- [What to work on]: Would you restate the data exactly as given?
◇ ◇ ◇ ◇ ◇
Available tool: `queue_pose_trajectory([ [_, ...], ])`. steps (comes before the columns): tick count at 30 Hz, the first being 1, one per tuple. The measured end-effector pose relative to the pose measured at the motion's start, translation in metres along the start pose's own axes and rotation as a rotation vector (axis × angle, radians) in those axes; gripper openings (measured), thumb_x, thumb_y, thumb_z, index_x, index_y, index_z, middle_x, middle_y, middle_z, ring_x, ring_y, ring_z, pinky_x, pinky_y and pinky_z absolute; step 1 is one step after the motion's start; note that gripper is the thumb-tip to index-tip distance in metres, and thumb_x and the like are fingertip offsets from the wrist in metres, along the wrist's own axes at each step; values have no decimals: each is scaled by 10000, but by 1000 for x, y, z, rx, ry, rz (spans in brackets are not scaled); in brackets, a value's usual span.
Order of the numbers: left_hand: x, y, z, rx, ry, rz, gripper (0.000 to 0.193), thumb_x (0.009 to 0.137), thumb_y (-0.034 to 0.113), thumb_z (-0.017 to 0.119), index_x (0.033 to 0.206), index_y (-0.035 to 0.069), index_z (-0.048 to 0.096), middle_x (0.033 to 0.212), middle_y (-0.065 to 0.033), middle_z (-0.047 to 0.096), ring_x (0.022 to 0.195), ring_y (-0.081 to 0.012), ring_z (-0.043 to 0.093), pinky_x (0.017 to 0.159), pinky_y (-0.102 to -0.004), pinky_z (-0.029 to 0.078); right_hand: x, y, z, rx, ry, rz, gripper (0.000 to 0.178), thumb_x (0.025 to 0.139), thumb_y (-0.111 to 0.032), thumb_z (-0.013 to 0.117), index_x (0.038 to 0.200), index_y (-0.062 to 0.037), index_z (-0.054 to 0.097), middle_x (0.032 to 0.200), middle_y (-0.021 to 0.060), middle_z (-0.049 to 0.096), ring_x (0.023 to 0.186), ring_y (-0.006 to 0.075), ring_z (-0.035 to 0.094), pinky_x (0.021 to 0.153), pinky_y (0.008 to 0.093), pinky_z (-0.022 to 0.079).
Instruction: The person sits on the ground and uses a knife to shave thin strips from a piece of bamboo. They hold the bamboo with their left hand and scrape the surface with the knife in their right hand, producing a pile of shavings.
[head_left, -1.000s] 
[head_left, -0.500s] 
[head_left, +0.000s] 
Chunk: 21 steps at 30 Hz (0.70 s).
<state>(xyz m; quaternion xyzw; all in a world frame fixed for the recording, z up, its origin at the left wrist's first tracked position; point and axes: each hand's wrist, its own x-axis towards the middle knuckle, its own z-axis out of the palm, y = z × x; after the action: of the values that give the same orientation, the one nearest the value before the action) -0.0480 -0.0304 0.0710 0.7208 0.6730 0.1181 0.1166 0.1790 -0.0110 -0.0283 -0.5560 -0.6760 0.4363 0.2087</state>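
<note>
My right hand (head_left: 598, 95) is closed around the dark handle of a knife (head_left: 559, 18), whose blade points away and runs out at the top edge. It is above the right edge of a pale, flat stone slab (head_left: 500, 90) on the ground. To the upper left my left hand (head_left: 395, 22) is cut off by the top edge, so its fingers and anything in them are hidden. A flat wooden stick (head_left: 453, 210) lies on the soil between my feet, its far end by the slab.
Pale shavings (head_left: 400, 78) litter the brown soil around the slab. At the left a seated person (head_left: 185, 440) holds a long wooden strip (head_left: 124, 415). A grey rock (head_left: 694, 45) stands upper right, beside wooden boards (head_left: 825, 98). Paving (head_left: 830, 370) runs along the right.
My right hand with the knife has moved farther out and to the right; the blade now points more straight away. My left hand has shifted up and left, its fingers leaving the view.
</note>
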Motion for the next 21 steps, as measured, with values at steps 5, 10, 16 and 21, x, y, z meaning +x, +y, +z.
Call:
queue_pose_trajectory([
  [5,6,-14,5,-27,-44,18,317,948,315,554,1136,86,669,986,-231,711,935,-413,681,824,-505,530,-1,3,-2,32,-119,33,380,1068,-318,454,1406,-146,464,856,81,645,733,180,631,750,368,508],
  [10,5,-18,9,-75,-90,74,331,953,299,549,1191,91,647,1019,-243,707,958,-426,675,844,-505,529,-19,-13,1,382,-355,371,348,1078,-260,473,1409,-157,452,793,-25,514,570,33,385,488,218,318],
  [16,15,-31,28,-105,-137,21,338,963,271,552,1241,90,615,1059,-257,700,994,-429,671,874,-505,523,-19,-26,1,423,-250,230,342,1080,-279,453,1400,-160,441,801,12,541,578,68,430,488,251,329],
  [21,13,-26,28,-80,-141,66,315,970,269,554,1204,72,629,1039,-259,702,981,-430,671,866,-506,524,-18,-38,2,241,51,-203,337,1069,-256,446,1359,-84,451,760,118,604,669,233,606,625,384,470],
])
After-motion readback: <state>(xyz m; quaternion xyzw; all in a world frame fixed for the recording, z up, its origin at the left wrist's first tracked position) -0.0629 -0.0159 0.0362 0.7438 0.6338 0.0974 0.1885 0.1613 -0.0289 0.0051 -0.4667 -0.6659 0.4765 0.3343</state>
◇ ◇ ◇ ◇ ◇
- [Reply]:
Available tool: `queue_pose_trajectory([ [_, ...], ])`. steps (comes before the columns): tick count at 30 Hz, the first being 1, one per tuple. The measured end-effector pose relative to the pose measured at the motion's start, translation in metres along the start pose's own axes and rotation as a rotation vector (axis × angle, radians) in those axes; gripper openings (measured), thumb_x, thumb_y, thumb_z, index_x, index_y, index_z, middle_x, middle_y, middle_z, ring_x, ring_y, ring_z, pinky_x, pinky_y and pinky_z absolute; step 1 is one step after the motion's start; note that gripper is the thumb-tip to index-tip distance in metres, and thumb_x and the like are fingertip offsets from the wrist in metres, along the wrist's own axes at each step; values have no decimals: each is scaled by 10000, but by 1000 for x, y, z, rx, ry, rz (spans in brackets are not scaled); in brackets, a value's usual span.
Order of the numbers: left_hand: x, y, z, rx, ry, rz, gripper (0.000 to 0.193), thumb_x (0.009 to 0.137), thumb_y (-0.034 to 0.113), thumb_z (-0.017 to 0.119), index_x (0.033 to 0.206), index_y (-0.035 to 0.069), index_z (-0.048 to 0.096), middle_x (0.033 to 0.212), middle_y (-0.065 to 0.033), middle_z (-0.047 to 0.096), ring_x (0.022 to 0.195), ring_y (-0.081 to 0.012), ring_z (-0.043 to 0.093), pinky_x (0.017 to 0.159), pinky_y (-0.102 to -0.004), pinky_z (-0.029 to 0.078); right_hand: x, y, z, rx, ry, rz, gripper (0.000 to 0.178), thumb_x (0.025 to 0.139), thumb_y (-0.111 to 0.032), thumb_z (-0.013 to 0.117), index_x (0.038 to 0.200), index_y (-0.062 to 0.037), index_z (-0.054 to 0.097), middle_x (0.032 to 0.200), middle_y (-0.021 to 0.060), middle_z (-0.049 to 0.096), ring_x (0.023 to 0.186), ring_y (-0.006 to 0.075), ring_z (-0.035 to 0.094), pinky_x (0.021 to 0.153), pinky_y (0.008 to 0.093), pinky_z (-0.022 to 0.079).
Instruction: The person sits on the ground and uses a knife to shave thin strips from a piece of bamboo. They hold the bamboo with their left hand and scrape the surface with the knife in their right hand, producing a pile of shavings.
[head_left, -1.000s] 
[head_left, -0.500s] 
[head_left, +0.000s] 
Chunk: 21 steps at 30 Hz (0.70 s).
<state>(xyz m; quaternion xyzw; all in a world frame fixed for the recording, z up, its origin at the left wrist's first tracked position; point and axes: each hand's wrist, its own x-axis towards the middle knuckle, its own z-axis out of the palm, y = z × x; after the action: of the values that give the same orientation, the one nearest the value before the action) -0.0480 -0.0304 0.0710 0.7208 0.6730 0.1181 0.1166 0.1790 -0.0110 -0.0283 -0.5560 -0.6760 0.4363 0.2087</state>
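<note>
My right hand (head_left: 598, 95) is closed around the dark handle of a knife (head_left: 559, 18), whose blade points away and runs out at the top edge. It is above the right edge of a pale, flat stone slab (head_left: 500, 90) on the ground. To the upper left my left hand (head_left: 395, 22) is cut off by the top edge, so its fingers and anything in them are hidden. A flat wooden stick (head_left: 453, 210) lies on the soil between my feet, its far end by the slab.
Pale shavings (head_left: 400, 78) litter the brown soil around the slab. At the left a seated person (head_left: 185, 440) holds a long wooden strip (head_left: 124, 415). A grey rock (head_left: 694, 45) stands upper right, beside wooden boards (head_left: 825, 98). Paving (head_left: 830, 370) runs along the right.
My right hand with the knife has moved farther out and to the right; the blade now points more straight away. My left hand has shifted up and left, its fingers leaving the view.
</note>
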Motion for the next 21 steps, as measured, with values at steps 5, 10, 16 and 21, x, y, z meaning +x, +y, +z.
Call:
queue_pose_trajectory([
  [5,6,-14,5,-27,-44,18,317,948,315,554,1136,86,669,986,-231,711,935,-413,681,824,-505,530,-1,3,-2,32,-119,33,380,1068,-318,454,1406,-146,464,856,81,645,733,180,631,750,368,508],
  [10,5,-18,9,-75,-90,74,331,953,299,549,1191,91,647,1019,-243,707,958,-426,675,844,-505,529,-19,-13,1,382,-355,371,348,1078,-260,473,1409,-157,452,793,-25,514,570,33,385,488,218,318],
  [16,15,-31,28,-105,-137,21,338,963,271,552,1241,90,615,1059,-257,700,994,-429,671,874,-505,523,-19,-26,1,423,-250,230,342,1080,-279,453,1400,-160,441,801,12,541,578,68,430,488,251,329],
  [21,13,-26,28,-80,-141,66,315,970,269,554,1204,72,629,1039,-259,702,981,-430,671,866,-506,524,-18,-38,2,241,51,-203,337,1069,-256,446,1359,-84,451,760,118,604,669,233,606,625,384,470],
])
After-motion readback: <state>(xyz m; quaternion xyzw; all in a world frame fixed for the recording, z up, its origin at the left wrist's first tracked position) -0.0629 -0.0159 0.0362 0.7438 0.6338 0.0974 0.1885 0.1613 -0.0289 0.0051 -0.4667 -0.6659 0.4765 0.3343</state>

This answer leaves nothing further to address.